Are you writing history or are you changing history with these films?
I was asked from the very beginning to do this work by survivors. It was Adi who first encouraged me. When I was first filming the survivors back in 2003, he then encouraged me to film the perpetrators. When the survivors were not allowed to make the film with me, he then watched as much as he could of what I was shooting with the perpetrators. It was Adi who then insisted that he could meet the perpetrators in 2012 when I returned to make “The Look of Silence.” It was the survivors, Adi’s family, the survivors community more broadly, the Indonesian human rights community as a whole, who encouraged me to do this work. I always felt in a funny way that I was not a foreign filmmaker coming in to expose a terrible political situation for the outside world. I felt that I was being entrusted to do a work that they couldn’t in order to intervene in the mechanisms of fear inside Indonesia. I’m humbled by the impact that the two films have made.
“The Act of Killing” has fundamentally transformed the way of Indonesia talking about its past with the mainstream media now talking about the genocide as a genocide and talking honestly about the regime of fear and corruption that the perpetrators have built into that space. There is a sense that the film has come to Indonesia, the second film as well, Like the child in “The Emperor’s New Clothes,” saying look how torn our society is, look at the prison of fear in which we are being asked to raise our children and we can no longer ignore this.

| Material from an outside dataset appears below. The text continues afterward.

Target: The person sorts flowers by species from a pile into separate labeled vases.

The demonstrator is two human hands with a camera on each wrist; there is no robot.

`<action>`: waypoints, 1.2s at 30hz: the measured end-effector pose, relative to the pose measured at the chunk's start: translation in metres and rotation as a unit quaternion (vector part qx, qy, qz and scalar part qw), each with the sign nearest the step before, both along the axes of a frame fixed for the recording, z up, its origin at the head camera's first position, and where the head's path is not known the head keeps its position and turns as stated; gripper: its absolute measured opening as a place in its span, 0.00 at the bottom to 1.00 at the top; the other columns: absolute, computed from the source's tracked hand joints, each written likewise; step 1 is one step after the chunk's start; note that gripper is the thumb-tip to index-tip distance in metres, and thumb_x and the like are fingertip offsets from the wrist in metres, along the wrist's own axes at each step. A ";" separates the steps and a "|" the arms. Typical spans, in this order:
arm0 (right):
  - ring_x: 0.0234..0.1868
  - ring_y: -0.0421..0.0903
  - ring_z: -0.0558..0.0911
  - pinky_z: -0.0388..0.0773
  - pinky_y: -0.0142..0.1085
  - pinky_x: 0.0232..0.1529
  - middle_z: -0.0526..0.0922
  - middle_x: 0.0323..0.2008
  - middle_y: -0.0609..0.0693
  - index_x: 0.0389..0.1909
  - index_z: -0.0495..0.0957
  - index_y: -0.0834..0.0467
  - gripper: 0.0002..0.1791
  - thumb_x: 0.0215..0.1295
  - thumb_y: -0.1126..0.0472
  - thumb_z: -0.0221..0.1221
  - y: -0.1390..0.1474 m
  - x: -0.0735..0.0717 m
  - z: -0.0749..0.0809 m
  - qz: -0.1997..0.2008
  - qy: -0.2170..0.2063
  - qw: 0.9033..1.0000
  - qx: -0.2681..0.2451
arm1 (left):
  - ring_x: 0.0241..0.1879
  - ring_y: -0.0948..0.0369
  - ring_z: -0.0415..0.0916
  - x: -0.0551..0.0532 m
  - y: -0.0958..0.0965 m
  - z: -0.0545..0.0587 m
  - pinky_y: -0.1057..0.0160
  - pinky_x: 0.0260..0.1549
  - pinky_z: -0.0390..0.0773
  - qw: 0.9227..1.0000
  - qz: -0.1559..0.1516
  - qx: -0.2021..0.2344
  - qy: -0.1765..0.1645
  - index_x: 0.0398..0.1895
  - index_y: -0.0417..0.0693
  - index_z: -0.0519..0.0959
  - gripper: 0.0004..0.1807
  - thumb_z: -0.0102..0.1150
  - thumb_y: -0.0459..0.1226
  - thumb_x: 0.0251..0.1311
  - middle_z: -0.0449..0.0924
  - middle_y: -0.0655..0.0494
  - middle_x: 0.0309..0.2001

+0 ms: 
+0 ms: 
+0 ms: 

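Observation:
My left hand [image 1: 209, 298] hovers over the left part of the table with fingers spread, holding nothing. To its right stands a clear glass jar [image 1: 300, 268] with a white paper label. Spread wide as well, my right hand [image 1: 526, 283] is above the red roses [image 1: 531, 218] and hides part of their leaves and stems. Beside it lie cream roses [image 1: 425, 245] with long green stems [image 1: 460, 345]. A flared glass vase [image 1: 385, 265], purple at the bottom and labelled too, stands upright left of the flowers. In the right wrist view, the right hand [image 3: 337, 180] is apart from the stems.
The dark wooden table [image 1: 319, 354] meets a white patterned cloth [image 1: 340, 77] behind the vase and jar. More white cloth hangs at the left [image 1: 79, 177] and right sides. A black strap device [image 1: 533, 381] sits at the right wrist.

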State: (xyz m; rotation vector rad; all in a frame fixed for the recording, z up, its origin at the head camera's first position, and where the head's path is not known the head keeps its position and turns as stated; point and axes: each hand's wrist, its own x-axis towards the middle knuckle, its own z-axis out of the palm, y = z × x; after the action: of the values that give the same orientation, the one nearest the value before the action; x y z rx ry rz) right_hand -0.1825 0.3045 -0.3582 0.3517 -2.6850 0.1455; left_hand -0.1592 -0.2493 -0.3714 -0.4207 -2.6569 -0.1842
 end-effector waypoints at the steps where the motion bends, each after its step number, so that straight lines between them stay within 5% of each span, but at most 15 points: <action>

We have to support truth and reconciliation and some form of justice. And with justice, with truth comes a revision of the nation’s history curriculum, so a part of that movement is demanding a change of the national history curriculum which is still being taught in the way that we see in the film. So the teachers around the country until the government changes the curriculum can say, “This is what we’re supposed to teach you and now this movie is the truth.”